● ABOUT THIS EXERCISE:
A complete answer lists every line of the entries below where the string "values" appears.

Dataset excerpts
Content starts
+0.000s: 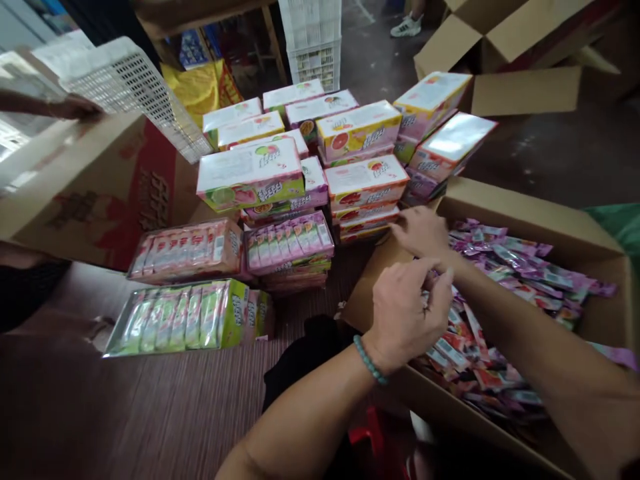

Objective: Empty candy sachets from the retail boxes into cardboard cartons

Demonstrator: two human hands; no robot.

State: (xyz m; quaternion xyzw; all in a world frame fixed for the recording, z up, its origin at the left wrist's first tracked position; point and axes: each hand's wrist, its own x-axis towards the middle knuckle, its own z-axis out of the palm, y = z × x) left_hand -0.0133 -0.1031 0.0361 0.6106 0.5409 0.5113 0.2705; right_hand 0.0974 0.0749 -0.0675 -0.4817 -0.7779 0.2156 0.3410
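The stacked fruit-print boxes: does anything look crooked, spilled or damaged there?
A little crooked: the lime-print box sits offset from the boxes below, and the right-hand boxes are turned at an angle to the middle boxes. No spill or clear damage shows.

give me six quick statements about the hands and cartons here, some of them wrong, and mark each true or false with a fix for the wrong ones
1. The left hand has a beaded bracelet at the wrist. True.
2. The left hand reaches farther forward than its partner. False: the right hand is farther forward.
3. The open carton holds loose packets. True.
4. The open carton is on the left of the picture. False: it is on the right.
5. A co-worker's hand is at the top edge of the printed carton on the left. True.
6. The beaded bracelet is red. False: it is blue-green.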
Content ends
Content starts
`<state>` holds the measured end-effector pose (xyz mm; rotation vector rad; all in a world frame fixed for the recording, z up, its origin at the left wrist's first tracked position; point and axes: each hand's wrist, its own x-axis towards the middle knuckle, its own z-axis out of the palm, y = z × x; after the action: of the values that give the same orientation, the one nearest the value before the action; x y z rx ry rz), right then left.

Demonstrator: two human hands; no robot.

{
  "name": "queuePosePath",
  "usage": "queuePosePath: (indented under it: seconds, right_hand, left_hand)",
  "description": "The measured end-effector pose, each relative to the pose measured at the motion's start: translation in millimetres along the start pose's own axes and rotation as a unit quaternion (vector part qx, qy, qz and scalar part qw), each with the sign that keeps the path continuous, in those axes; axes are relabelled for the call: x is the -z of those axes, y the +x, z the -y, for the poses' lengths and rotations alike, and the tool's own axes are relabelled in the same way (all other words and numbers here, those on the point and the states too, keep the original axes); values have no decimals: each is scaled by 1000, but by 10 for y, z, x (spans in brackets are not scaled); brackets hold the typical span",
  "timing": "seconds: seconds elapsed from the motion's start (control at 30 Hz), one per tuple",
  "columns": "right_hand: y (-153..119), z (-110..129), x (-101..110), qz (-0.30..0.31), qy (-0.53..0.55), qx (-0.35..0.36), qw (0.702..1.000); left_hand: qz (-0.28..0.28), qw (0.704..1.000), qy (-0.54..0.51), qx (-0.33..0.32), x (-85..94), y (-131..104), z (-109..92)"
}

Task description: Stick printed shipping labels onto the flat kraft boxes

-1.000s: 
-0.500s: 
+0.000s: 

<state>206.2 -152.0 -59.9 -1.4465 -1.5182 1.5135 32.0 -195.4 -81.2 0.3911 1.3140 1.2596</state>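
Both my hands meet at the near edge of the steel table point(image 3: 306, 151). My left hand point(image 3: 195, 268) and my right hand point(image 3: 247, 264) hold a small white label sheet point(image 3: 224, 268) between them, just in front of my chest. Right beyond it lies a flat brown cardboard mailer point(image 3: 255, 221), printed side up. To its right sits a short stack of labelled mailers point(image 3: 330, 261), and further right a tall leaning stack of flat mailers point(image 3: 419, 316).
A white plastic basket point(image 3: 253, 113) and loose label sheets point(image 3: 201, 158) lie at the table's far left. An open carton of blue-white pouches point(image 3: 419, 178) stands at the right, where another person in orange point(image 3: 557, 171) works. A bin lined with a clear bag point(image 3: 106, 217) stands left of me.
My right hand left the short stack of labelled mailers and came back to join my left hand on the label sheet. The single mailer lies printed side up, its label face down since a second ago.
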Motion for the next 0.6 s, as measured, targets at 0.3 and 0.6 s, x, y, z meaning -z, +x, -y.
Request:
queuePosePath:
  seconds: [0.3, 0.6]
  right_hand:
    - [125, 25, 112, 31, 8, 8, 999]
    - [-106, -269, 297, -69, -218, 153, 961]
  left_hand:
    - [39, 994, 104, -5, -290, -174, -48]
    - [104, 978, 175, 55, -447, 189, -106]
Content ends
● RESPONSE FOR THIS EXERCISE:
`<state>` holds the measured end-effector pose (xyz mm; rotation vector rad; all in a world frame fixed for the recording, z up, its origin at the left wrist's first tracked position; point and axes: each hand's wrist, its own x-axis towards the middle knuckle, its own z-axis out of the palm, y = z × x; after the action: of the values that give the same orientation, the one nearest the value before the action; x y z rx ry rz), right then left.
  "description": "The measured end-effector pose, each relative to the pose measured at the motion's start: translation in millimetres along the start pose's own axes and rotation as a unit quaternion (vector part qx, qy, qz and scalar part qw), each with the sign that keeps the path continuous, in those axes; axes are relabelled for the call: x is the -z of those axes, y the +x, z the -y, for the poses' lengths and rotations alike, and the tool's own axes are relabelled in the same way (all other words and numbers here, those on the point and the states too, keep the original axes); values have no decimals: each is scaled by 1000, but by 10 for y, z, x (spans in brackets are not scaled); brackets hold the typical span",

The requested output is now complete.